WORK ORDER :: Omit all pictures and transcribe only the lines in the entries below that run from the line with "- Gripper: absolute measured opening" through the line with "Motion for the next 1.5".

RECORDS SHOWN ::

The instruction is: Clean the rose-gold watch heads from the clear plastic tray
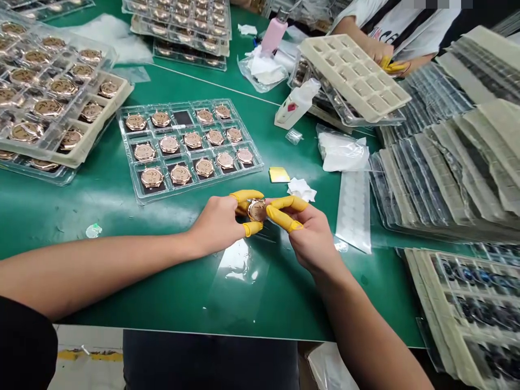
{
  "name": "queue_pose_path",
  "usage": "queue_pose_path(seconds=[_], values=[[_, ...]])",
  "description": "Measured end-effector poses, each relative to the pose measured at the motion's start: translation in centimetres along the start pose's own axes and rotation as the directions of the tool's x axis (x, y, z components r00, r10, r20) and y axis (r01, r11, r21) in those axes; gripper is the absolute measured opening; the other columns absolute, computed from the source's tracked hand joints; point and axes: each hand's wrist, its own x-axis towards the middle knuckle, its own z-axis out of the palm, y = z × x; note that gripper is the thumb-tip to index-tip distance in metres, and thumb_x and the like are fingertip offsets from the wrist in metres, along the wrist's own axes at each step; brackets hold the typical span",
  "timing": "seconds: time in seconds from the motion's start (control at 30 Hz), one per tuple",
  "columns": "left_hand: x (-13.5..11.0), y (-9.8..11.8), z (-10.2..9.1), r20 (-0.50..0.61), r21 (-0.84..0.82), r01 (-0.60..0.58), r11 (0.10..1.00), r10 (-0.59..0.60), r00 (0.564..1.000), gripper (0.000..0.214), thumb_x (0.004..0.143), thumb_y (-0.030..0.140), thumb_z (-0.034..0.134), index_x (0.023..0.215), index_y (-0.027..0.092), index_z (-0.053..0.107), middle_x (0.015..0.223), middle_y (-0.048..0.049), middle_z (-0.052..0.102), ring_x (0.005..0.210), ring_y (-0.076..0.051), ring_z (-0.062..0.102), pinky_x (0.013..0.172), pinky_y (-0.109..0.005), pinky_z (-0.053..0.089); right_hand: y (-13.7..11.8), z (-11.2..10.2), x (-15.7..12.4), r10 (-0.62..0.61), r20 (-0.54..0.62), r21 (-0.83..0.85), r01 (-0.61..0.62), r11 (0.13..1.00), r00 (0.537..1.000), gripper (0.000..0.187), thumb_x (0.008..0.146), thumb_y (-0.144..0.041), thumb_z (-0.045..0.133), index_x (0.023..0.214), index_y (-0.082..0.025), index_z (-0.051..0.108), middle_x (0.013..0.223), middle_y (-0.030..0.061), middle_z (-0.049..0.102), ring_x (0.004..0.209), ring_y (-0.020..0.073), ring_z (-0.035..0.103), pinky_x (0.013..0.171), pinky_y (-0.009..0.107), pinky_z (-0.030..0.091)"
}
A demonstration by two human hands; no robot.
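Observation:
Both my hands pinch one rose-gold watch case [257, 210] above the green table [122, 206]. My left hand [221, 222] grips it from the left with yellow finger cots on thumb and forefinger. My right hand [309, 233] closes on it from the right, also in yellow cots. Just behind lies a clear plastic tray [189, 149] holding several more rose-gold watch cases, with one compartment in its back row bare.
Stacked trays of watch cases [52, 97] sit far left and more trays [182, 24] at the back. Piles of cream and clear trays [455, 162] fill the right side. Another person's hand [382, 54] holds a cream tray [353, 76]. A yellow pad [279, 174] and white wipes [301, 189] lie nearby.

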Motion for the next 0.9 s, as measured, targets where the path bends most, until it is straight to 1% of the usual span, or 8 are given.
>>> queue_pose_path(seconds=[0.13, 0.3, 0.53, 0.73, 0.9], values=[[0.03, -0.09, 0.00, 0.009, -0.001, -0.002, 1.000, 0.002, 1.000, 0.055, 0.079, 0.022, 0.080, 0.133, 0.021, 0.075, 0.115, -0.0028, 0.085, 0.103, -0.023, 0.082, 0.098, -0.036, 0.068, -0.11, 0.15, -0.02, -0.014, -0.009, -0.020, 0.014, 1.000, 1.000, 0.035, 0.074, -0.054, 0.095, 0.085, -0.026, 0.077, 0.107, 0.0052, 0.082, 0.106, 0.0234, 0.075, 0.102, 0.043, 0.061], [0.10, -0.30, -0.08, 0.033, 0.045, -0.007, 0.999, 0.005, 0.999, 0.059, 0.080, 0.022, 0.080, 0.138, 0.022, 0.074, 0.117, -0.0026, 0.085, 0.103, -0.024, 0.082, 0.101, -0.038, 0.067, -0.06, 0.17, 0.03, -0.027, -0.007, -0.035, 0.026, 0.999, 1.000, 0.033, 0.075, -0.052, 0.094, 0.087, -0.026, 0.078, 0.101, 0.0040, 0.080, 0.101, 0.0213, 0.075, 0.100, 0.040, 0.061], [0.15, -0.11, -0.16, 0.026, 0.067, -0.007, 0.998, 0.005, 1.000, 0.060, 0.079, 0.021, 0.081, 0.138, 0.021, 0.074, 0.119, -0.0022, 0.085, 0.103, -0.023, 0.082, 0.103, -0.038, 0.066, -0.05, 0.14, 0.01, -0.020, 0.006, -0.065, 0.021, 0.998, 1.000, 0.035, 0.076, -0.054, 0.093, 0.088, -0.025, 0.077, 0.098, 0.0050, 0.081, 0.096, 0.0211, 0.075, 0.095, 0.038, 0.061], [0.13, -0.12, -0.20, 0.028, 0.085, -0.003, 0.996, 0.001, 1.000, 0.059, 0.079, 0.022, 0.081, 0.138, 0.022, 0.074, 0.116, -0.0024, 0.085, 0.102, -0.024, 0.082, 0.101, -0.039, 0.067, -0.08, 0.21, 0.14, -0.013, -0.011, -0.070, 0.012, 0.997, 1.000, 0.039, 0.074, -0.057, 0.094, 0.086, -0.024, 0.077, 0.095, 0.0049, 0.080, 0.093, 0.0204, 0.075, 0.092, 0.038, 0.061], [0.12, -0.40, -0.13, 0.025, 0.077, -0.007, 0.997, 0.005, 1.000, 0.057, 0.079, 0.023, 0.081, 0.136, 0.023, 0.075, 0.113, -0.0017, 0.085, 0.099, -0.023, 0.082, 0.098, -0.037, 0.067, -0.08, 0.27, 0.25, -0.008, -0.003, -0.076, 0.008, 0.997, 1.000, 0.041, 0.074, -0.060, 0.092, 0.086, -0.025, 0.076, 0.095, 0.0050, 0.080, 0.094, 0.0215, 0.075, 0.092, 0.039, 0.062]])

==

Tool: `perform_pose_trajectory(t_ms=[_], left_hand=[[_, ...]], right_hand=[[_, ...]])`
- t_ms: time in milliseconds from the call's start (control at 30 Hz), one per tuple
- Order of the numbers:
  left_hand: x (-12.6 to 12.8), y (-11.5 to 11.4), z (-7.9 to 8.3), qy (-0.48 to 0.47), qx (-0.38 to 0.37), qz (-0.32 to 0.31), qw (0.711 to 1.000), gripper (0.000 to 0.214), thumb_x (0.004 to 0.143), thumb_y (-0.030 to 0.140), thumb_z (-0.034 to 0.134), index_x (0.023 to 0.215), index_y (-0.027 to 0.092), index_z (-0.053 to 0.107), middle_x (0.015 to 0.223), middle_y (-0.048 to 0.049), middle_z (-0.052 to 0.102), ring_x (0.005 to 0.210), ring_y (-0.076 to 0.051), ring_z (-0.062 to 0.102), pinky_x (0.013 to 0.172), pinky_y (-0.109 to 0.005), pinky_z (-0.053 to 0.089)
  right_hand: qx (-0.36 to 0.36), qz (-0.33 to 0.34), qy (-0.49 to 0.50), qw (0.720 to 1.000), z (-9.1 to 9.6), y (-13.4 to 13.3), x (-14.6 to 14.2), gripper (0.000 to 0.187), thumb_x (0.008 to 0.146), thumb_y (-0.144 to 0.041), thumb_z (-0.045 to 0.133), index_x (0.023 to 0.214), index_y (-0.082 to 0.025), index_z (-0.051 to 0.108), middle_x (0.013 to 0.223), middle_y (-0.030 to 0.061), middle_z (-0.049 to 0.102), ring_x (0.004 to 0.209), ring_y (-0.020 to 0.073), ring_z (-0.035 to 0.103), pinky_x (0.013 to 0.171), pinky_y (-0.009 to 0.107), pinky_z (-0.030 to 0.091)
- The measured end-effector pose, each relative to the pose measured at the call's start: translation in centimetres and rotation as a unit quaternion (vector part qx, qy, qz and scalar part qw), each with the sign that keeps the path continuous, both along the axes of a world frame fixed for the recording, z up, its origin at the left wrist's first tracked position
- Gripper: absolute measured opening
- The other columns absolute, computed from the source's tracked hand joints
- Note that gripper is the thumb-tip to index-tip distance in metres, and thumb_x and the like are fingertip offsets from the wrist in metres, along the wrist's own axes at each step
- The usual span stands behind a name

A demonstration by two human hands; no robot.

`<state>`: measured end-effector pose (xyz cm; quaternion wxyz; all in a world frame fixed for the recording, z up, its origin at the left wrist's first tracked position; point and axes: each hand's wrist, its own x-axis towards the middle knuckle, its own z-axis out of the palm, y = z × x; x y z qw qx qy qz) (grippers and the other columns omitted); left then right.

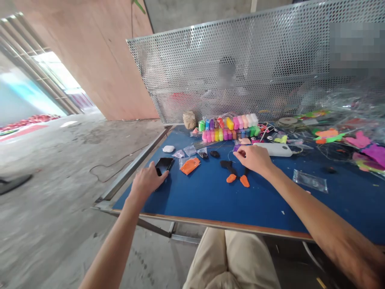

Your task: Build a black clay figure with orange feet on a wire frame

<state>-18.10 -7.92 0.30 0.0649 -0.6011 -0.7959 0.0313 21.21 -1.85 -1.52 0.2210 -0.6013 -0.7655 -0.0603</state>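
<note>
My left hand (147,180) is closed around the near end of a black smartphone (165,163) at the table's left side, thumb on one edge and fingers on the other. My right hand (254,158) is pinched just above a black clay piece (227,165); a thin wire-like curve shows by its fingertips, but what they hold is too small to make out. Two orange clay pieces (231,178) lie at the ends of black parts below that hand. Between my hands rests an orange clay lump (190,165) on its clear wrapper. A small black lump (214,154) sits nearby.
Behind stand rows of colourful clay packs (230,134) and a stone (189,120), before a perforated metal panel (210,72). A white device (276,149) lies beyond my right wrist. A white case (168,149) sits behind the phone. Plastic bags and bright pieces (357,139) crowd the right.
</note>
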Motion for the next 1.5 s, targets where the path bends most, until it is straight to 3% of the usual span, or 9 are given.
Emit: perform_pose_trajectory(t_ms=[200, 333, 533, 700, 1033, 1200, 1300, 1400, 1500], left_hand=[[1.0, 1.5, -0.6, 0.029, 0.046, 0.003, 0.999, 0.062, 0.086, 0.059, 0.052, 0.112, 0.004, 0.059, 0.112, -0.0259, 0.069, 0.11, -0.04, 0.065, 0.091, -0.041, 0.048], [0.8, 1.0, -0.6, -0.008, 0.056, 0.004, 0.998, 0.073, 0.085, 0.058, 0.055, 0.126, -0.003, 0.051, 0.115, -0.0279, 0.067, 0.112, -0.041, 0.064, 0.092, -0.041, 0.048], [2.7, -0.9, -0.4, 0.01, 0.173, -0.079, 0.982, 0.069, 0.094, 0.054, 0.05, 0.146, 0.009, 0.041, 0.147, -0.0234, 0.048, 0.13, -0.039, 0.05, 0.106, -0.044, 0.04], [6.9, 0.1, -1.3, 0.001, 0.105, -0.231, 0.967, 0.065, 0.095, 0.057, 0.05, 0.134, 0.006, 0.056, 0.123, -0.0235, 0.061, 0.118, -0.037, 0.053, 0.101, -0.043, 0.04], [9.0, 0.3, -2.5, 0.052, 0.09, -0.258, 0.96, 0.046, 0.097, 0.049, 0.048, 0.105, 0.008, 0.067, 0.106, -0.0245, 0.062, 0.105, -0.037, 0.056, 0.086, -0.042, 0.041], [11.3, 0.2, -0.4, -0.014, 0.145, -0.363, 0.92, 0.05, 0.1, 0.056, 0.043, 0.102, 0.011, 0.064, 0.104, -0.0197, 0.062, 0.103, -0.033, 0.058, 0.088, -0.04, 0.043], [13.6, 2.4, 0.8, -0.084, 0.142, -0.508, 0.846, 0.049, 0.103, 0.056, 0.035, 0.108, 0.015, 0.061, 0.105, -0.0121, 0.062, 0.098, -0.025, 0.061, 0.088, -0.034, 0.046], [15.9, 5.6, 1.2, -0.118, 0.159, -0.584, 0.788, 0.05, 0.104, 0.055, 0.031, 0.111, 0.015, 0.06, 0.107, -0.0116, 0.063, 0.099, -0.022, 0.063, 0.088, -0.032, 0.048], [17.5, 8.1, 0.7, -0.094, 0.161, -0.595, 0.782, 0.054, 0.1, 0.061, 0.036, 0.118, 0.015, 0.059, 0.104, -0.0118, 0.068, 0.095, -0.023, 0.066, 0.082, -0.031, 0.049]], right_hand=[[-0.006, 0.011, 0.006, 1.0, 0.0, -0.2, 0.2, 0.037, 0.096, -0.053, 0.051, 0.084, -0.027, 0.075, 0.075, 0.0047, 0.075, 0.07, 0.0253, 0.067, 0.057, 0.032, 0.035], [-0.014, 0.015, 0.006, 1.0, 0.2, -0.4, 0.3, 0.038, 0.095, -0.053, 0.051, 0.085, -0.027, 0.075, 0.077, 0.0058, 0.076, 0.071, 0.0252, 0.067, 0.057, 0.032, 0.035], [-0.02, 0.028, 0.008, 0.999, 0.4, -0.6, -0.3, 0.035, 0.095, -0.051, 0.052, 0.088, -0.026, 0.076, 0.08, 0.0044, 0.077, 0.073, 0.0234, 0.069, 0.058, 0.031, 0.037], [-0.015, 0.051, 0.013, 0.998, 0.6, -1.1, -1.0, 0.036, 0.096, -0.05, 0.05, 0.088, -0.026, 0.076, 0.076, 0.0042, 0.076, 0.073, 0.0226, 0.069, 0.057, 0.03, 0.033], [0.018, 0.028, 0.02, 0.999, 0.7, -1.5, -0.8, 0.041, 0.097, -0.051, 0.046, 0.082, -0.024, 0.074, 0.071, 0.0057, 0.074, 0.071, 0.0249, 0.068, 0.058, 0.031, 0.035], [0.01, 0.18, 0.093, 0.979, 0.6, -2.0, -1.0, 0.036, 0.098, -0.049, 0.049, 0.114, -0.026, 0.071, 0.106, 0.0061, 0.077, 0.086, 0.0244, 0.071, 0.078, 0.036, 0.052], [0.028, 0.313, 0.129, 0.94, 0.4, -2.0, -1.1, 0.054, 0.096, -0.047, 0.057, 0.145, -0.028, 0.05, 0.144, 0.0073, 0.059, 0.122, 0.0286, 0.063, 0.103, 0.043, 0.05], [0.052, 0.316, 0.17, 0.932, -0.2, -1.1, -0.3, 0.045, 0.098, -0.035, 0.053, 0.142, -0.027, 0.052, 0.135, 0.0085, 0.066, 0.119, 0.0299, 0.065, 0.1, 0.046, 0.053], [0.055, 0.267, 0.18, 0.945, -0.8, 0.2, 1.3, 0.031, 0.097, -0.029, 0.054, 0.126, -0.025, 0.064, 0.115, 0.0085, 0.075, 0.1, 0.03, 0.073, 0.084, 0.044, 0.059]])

YOUR SOLUTION ::
- Gripper: absolute measured opening
- The other columns absolute, computed from the source's tracked hand joints
- Note that gripper is the thumb-tip to index-tip distance in metres, and thumb_x and the like are fingertip offsets from the wrist in metres, along the wrist's own axes at each step
- The usual span stands behind a name

A demonstration by two human hands; no robot.

`<state>`: measured end-effector pose (xyz cm; quaternion wxyz; all in a world frame fixed for the recording, z up, its origin at the left wrist's first tracked position; point and axes: each hand's wrist, its own x-axis towards the middle knuckle, its own z-axis out of the palm, y = z × x; x y z qw qx qy qz) (grippers and the other columns omitted); left then right.


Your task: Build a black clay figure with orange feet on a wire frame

<state>-18.10 -7.92 0.30 0.0649 -0.6011 -0.7959 0.0313 21.21 -1.85 -1.52 0.2210 -0.6013 -0.7655 -0.0603</state>
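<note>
My left hand (147,180) is closed around the near end of a black smartphone (165,163) at the table's left side, thumb on one edge and fingers on the other. My right hand (254,158) is pinched just above a black clay piece (227,165); a thin wire-like curve shows by its fingertips, but what they hold is too small to make out. Two orange clay pieces (231,178) lie at the ends of black parts below that hand. Between my hands rests an orange clay lump (190,165) on its clear wrapper. A small black lump (214,154) sits nearby.
Behind stand rows of colourful clay packs (230,134) and a stone (189,120), before a perforated metal panel (210,72). A white device (276,149) lies beyond my right wrist. A white case (168,149) sits behind the phone. Plastic bags and bright pieces (357,139) crowd the right.
</note>
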Motion for the next 1.5 s, targets where the path bends most, until it is straight to 3% of the usual span, or 9 are given.

Nothing remains to be done for this exercise.